As a way of educating residents living in the wildland urban interface, several fire departments, nonprofits and communities are coming together Saturday for Wildfire Preparedness Day.
The events will include presentations, reading materials and demonstrations homeowners can learn from to better understand the danger of wildfires in southern Colorado.
Woodland Park, Cascade and Beulah will all be hosting the event. For Woodland Park, the event is scheduled for 10 a.m. at the Northeast Teller Fire Protection District. Cascade residents can head to Ute Pass Elementary starting at 8:30 a.m., and the Beulah community is invited to Pueblo Mountain Park at 10 a.m.
Southern Colorado has experienced its fair share of fire in over the last several years, from Waldo Canyon in 2012 to Black Forest in 2013. Those fires still bring memories of fear for residents like Bonnie Sumner.
"When the Waldo Canyon Fire broke out, we were pre-evacuated. We could see the flames. We could smell the smoke. It was very, very scary," Sumner said.
It was a nightmare way too close to home, and one that led Sumner to advocate for change.
"We’ve cut down a lot of trees, a lot of trees," Sumner said.
Shortly after the destruction of Waldo Canyon, the Majestic Park neighborhood in Woodland Park became a Firewise community, where all families took action to minimize their home’s risk of falling victim to the next fire.
"When we built the house, we have no mulch. We only have stones," Sumner said, who now serves as a Firewise chair in Colorado. "We didn’t plan anything that’s flammable. We did a lot of work to make sure we’re as fire safe as we can be."
It’s a message Firewise, fire departments and other agencies are looking to spread this Saturday for Wildfire Preparedness Day.
"There’s one day a year set aside for people to work together in their community and come together as groups to reduce the wildfire hazard," said Dave Root, forester with the Colorado State Forest Service.
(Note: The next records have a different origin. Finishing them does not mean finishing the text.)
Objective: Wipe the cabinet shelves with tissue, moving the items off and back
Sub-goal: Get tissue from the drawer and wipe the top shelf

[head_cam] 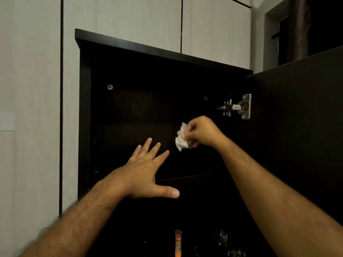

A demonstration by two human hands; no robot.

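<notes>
Nearest us, our two forearms reach up into the dark cabinet. Our left hand is spread flat, fingers straight, holding nothing, near the upper shelf edge. At two o'clock from it, our right hand pinches a crumpled tissue in curled fingers, over the upper shelf. That shelf looks bare of items, so we judge we are mid-wipe there. A small bottle at six o'clock sits lower down; we judge that level and the returning of items remain.

Tissue in R hand, right of L hand, inside cabinet.
</notes>
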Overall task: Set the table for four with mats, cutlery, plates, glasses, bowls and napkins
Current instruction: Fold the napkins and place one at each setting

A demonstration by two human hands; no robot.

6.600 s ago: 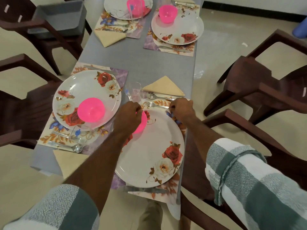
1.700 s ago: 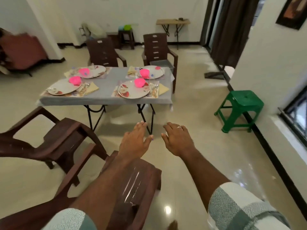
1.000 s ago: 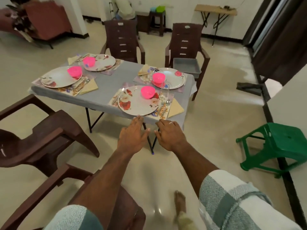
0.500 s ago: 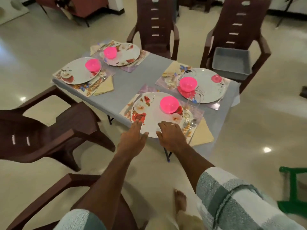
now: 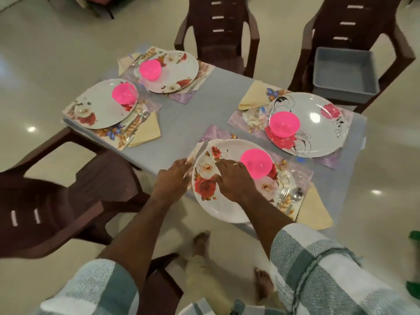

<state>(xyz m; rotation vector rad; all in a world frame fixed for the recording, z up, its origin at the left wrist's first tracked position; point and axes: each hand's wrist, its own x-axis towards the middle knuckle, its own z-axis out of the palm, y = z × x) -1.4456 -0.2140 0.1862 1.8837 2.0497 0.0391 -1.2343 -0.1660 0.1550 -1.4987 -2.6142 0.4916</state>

They’re aiming to inform homeowners about the impact mitigation can have on your home, like keeping large trees away from your home, using stone instead of mulch, and keeping your grass cut low.
Those groups will also provide tips, like what items to have on standby, and what resources are available to help reduce the risk at your home.
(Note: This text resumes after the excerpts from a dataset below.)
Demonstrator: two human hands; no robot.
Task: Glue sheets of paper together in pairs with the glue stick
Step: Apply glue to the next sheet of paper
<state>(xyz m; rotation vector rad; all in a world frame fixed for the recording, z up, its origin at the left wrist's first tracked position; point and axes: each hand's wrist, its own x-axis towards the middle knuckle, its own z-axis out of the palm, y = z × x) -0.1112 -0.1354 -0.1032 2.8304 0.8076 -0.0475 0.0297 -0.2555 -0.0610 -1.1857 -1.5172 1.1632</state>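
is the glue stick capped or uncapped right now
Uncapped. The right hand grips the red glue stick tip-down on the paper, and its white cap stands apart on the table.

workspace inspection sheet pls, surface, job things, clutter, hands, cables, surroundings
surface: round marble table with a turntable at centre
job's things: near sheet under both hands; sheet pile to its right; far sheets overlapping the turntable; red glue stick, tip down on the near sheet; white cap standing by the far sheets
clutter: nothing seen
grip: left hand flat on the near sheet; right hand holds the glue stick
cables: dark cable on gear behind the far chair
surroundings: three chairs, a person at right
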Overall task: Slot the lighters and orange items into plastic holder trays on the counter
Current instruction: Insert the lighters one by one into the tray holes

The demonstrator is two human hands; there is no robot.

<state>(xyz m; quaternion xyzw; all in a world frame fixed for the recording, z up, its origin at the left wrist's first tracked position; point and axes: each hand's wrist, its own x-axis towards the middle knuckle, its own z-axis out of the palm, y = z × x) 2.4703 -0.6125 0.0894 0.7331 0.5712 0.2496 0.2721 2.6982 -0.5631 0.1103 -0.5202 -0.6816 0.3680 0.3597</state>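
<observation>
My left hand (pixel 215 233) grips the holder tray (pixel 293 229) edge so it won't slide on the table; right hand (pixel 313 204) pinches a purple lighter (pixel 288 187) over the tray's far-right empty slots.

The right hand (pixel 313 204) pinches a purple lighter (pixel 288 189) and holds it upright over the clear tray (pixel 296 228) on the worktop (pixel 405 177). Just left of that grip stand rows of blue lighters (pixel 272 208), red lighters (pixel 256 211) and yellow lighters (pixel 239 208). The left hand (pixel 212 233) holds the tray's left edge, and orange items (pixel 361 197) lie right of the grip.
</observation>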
"I hope that the general person will get the idea that there’s help out there, that they don’t have to figure this out for themselves," Sumner said.
Perhaps the most important message though is being a good neighbor. Firefighters tell News 5 homes with mitigation already done before a fire have a greater chance of survival, but if your neighbor hasn’t done any work to minimize that risk, it could still put your property in danger due to blowing embers.
"It’s by matters of degree better if your whole community is working together to protect the community," Root said.